Requirement
Write down exactly the lines of the records below, beginning with the first and ending with the line that includes "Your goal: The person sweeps".
Provided information START
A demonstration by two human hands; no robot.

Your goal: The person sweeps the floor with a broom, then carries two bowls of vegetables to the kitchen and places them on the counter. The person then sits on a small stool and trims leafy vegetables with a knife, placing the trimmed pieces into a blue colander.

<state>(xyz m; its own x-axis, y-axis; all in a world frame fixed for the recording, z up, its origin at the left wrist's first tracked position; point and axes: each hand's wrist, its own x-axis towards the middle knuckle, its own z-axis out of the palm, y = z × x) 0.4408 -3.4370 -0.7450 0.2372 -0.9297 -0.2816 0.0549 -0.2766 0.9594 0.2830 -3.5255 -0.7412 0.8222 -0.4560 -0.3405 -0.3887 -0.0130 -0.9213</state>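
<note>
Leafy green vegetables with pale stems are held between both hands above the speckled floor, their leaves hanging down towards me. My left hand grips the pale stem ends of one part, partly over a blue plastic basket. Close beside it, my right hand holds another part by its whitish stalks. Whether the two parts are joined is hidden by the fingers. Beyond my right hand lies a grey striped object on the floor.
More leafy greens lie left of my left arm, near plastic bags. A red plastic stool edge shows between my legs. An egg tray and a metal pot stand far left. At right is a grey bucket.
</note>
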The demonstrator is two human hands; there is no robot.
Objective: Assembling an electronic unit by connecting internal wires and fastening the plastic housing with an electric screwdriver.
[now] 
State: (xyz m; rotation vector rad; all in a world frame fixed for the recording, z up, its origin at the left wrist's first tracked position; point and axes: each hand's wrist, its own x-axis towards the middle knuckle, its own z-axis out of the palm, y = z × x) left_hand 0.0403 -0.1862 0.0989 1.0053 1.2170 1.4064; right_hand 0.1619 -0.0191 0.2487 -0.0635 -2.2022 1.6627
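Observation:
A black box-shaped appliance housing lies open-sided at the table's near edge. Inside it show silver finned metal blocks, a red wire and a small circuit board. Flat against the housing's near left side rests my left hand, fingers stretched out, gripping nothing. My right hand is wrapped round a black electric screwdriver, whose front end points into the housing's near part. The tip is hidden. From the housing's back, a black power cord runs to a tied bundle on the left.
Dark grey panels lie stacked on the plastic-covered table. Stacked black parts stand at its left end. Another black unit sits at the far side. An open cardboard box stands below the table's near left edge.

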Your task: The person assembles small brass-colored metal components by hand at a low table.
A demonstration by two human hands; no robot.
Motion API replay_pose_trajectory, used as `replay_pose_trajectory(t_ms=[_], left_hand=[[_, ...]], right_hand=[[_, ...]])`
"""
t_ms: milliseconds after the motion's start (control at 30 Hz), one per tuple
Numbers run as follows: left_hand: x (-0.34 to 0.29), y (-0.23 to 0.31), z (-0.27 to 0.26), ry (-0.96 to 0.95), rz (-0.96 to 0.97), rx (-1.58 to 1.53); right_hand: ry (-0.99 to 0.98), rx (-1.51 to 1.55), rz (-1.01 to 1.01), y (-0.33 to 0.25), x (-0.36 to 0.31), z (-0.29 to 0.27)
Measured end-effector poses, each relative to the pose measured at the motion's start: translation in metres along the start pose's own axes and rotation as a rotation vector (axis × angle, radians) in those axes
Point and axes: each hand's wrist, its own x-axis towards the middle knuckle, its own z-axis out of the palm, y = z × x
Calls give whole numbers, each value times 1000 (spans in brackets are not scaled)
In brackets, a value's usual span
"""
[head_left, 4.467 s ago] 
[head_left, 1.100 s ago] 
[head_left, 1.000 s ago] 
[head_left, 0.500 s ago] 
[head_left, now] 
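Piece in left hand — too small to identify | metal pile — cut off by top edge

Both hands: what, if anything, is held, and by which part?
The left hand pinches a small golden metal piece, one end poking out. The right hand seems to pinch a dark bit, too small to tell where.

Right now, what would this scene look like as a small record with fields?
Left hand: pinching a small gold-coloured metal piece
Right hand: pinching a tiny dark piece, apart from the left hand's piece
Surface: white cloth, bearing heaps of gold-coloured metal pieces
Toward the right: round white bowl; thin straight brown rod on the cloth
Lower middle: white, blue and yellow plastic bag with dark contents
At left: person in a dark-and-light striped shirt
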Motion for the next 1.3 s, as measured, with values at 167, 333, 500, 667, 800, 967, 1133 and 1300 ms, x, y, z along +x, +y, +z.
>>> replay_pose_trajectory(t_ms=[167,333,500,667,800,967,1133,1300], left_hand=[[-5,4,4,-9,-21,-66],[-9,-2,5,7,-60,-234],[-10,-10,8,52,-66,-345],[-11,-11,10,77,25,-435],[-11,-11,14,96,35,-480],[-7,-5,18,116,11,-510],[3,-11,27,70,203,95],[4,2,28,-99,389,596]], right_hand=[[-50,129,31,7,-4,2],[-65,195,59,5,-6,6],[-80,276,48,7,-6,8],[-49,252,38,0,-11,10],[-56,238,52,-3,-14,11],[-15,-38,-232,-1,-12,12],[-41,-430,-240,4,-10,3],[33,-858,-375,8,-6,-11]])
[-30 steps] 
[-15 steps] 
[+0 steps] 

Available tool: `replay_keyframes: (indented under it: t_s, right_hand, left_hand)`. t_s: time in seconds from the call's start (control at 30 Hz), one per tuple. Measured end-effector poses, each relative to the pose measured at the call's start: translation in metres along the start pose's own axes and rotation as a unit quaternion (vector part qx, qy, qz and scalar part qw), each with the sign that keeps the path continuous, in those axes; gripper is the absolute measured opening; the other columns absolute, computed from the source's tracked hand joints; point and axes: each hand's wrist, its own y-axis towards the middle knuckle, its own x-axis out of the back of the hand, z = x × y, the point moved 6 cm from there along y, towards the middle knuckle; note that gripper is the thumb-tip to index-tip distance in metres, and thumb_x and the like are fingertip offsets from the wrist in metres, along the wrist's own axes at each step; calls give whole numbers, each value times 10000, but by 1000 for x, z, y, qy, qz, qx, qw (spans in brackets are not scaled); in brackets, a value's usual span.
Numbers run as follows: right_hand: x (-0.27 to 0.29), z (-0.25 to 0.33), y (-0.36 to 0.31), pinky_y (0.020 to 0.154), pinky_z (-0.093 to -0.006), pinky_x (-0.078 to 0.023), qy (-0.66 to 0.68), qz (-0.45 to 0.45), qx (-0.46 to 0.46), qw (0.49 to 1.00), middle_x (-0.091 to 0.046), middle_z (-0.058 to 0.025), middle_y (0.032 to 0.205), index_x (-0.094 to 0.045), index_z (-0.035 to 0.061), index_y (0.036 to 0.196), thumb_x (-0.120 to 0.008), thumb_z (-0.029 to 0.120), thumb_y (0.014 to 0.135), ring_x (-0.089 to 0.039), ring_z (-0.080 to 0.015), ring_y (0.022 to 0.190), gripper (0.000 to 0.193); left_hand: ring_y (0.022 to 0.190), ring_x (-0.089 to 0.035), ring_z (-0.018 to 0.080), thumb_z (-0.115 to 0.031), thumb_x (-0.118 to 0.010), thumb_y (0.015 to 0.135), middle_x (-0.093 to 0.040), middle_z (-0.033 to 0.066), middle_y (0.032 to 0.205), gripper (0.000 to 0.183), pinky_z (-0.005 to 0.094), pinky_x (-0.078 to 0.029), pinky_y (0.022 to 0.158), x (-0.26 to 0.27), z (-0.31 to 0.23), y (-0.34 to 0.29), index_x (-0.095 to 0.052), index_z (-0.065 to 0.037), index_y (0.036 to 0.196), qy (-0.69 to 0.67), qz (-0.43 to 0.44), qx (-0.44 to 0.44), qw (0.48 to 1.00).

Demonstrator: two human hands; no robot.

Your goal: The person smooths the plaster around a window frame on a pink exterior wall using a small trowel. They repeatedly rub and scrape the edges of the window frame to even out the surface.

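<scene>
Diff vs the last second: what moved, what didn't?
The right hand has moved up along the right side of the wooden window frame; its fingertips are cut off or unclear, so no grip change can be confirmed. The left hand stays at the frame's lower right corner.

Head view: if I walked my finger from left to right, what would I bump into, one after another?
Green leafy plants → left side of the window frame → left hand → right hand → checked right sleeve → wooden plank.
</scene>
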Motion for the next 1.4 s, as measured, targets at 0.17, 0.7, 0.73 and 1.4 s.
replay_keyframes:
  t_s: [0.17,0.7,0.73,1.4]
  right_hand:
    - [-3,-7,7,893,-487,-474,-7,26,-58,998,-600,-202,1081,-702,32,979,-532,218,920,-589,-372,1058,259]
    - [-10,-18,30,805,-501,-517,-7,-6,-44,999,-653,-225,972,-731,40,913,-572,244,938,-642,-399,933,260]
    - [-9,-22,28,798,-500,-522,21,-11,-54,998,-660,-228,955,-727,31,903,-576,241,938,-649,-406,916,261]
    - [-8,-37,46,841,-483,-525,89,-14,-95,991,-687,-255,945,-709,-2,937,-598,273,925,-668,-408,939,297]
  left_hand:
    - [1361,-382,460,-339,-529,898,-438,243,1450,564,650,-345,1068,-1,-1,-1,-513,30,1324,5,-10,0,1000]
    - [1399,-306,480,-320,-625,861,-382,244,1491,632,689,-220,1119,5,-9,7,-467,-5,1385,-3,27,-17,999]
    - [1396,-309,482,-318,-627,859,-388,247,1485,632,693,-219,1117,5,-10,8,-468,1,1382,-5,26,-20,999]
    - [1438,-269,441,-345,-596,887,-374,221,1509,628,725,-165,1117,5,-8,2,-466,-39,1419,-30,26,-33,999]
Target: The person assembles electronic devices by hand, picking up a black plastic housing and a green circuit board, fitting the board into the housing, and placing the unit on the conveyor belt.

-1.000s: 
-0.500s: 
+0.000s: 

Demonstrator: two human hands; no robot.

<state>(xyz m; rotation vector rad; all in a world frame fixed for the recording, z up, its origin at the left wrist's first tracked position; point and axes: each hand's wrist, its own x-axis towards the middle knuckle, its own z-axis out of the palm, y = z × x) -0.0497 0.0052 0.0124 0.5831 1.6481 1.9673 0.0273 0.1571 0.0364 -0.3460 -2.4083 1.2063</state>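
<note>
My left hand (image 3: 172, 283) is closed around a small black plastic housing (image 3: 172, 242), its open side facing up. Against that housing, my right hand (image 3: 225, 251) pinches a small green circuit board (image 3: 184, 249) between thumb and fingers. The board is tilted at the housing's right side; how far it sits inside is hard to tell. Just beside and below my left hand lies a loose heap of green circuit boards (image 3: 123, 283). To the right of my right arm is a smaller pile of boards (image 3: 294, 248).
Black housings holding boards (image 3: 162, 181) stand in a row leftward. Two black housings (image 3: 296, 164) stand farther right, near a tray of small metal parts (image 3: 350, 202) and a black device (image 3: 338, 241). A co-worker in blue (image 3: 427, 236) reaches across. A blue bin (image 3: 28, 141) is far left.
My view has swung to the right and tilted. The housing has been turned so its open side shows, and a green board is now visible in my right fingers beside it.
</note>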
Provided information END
Result
A demonstration by two human hands; no robot.

Your goal: The person sweeps the floor with a broom, then carries two bowls of vegetables to the kitchen and places them on the counter. The person then sits on a small stool and trims leafy vegetables with a knife, placing the trimmed pieces into a blue colander.

Nothing else remains for this exercise.